## Task item
In how many lines of the listing does the string "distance" appear? Give only the number.
=== Section Start ===
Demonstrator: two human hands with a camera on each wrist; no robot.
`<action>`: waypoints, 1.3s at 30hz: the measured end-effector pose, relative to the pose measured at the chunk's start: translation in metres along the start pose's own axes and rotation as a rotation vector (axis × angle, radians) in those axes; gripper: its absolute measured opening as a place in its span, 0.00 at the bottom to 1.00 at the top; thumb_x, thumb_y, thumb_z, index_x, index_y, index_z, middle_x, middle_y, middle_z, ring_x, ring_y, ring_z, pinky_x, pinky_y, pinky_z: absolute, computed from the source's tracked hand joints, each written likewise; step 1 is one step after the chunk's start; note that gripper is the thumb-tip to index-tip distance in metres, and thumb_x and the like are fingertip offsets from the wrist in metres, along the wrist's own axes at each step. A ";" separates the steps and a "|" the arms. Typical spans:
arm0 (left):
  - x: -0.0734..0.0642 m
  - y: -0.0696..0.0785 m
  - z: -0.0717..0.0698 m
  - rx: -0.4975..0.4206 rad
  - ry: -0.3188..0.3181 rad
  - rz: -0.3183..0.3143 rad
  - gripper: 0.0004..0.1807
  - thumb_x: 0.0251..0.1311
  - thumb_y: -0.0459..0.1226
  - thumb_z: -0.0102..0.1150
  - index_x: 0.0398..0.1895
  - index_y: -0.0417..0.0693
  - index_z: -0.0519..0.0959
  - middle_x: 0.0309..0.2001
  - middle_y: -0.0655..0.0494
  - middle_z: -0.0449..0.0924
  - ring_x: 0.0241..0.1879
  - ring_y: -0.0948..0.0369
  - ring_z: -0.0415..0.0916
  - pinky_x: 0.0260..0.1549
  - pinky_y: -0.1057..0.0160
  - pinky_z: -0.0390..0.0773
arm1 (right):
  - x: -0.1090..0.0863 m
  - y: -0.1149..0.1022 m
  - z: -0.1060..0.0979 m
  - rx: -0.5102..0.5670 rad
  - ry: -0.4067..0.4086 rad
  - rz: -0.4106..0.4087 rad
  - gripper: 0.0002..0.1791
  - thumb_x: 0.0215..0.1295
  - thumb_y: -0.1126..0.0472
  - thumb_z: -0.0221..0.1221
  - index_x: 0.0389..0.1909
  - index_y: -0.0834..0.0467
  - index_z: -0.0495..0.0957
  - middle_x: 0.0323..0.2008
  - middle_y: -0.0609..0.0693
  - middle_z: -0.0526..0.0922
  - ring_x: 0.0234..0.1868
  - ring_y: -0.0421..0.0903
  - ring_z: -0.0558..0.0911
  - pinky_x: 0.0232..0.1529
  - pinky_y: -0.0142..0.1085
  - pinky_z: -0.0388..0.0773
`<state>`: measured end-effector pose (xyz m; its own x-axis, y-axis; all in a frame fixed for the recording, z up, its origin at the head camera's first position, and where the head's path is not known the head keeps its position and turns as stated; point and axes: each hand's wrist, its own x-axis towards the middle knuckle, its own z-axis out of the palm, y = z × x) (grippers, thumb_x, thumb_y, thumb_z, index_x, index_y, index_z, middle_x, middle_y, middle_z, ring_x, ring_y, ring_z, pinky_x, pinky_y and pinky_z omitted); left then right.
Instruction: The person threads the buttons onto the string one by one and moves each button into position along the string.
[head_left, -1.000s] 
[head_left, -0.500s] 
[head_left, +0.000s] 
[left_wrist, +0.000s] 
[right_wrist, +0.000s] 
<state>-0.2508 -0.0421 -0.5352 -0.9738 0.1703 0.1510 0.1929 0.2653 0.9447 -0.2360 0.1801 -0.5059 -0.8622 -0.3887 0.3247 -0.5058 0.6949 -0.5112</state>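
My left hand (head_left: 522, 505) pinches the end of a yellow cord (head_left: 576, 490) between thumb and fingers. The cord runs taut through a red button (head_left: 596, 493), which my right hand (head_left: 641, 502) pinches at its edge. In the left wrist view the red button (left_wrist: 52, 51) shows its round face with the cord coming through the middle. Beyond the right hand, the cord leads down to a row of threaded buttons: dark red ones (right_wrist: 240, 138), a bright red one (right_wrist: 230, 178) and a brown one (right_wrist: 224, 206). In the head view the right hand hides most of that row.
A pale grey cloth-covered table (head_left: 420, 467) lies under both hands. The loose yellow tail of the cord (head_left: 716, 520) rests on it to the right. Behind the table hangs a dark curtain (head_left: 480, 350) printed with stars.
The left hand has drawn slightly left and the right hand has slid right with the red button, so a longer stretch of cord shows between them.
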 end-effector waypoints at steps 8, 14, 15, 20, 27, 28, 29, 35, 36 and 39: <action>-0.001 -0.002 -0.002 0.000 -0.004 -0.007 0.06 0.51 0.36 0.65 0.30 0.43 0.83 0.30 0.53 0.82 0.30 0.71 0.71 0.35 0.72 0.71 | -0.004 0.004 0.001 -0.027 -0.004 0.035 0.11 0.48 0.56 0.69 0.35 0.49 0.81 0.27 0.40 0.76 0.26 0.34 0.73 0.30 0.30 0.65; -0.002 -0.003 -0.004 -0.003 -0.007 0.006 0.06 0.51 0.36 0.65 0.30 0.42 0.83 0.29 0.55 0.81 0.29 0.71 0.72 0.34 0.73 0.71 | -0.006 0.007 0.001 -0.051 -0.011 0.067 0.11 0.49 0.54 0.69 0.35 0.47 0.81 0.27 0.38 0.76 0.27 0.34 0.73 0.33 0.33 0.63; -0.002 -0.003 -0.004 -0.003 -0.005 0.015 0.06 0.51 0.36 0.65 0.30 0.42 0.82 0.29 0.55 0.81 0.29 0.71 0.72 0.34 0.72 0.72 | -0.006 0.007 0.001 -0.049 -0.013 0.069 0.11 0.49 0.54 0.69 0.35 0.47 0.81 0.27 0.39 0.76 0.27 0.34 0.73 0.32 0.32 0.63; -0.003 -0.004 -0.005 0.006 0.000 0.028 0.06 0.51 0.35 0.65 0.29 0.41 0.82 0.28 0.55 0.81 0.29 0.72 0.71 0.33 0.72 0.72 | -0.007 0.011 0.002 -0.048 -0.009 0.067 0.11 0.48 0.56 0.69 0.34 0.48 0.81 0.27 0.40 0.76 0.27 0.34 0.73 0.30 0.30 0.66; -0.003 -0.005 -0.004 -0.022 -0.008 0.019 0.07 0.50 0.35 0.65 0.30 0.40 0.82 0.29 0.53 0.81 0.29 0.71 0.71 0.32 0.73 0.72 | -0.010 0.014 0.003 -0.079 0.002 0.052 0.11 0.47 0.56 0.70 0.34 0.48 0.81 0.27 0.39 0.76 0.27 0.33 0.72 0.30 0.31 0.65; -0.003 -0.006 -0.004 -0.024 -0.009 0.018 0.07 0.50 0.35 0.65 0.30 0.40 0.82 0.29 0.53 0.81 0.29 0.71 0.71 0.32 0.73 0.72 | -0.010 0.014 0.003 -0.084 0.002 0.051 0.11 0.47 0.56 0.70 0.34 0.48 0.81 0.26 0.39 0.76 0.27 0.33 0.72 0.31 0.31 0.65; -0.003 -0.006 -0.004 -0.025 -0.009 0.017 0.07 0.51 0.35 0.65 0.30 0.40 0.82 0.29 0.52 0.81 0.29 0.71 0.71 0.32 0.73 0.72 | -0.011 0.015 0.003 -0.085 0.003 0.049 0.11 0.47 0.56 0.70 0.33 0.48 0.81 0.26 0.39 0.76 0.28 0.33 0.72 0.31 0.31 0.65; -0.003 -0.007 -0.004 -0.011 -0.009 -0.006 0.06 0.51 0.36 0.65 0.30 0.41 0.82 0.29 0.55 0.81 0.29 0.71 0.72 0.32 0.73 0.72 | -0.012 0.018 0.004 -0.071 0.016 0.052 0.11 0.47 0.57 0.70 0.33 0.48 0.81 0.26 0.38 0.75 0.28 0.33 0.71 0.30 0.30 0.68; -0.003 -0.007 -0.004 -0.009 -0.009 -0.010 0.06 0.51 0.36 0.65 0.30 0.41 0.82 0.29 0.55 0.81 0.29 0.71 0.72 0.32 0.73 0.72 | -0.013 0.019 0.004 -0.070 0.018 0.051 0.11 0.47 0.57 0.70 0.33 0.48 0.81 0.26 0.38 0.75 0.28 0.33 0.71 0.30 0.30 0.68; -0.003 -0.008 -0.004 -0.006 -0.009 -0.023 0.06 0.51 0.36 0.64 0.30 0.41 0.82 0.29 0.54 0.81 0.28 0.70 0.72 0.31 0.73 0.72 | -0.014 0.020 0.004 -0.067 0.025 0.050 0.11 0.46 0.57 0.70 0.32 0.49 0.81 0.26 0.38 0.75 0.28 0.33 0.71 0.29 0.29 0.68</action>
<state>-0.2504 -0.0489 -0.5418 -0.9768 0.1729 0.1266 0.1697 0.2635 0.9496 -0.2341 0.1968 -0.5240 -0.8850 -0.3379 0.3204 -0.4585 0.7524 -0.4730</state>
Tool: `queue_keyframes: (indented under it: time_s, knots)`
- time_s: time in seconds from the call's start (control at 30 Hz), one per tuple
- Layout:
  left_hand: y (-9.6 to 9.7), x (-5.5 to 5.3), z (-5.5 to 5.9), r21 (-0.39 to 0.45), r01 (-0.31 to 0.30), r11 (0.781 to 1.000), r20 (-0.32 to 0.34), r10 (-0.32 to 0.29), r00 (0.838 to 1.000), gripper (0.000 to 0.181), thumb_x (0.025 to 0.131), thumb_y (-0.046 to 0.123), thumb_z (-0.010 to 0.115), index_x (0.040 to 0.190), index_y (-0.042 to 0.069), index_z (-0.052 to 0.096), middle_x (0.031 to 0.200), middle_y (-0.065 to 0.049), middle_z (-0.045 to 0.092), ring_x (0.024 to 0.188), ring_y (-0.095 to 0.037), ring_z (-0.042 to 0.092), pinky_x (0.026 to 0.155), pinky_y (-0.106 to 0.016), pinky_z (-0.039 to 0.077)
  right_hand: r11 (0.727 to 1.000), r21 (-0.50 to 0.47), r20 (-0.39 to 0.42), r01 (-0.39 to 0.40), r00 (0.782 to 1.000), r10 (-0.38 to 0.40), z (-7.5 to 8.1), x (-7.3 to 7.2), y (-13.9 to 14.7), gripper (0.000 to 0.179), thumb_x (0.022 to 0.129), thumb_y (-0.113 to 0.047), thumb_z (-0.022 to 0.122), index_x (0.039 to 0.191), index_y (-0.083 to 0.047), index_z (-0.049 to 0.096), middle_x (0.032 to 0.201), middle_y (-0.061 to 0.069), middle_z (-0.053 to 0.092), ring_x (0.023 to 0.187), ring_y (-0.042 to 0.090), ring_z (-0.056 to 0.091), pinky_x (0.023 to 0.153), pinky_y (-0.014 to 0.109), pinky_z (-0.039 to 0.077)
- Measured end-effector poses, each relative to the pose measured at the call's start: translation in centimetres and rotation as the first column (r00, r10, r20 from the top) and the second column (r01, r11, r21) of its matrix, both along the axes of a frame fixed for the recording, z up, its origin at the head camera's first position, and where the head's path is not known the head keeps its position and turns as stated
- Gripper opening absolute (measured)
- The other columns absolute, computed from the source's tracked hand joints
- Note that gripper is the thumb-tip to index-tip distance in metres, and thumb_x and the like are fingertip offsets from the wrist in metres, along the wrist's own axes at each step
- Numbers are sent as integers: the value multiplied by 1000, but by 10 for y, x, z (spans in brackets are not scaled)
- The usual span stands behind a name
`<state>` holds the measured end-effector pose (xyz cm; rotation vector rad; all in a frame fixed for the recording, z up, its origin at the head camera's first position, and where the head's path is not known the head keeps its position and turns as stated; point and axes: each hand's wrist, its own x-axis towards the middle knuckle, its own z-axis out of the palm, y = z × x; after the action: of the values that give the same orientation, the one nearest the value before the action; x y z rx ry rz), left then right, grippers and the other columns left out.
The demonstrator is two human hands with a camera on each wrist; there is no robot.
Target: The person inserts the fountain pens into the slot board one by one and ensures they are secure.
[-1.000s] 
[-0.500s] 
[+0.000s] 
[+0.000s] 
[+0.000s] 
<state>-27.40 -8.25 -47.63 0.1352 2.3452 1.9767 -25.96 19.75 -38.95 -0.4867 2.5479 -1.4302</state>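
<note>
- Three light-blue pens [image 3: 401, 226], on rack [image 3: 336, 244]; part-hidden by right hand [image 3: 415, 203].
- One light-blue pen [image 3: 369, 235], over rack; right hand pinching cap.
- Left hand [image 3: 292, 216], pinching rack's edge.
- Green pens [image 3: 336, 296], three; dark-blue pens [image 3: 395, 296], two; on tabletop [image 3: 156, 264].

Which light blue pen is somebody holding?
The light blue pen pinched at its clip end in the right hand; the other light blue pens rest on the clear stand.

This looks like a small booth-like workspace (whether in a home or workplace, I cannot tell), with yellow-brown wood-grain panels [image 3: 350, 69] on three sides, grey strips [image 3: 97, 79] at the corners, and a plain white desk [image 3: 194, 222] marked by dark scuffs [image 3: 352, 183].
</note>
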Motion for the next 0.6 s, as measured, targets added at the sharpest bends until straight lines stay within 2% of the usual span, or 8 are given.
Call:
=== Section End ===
## Response to the exercise
2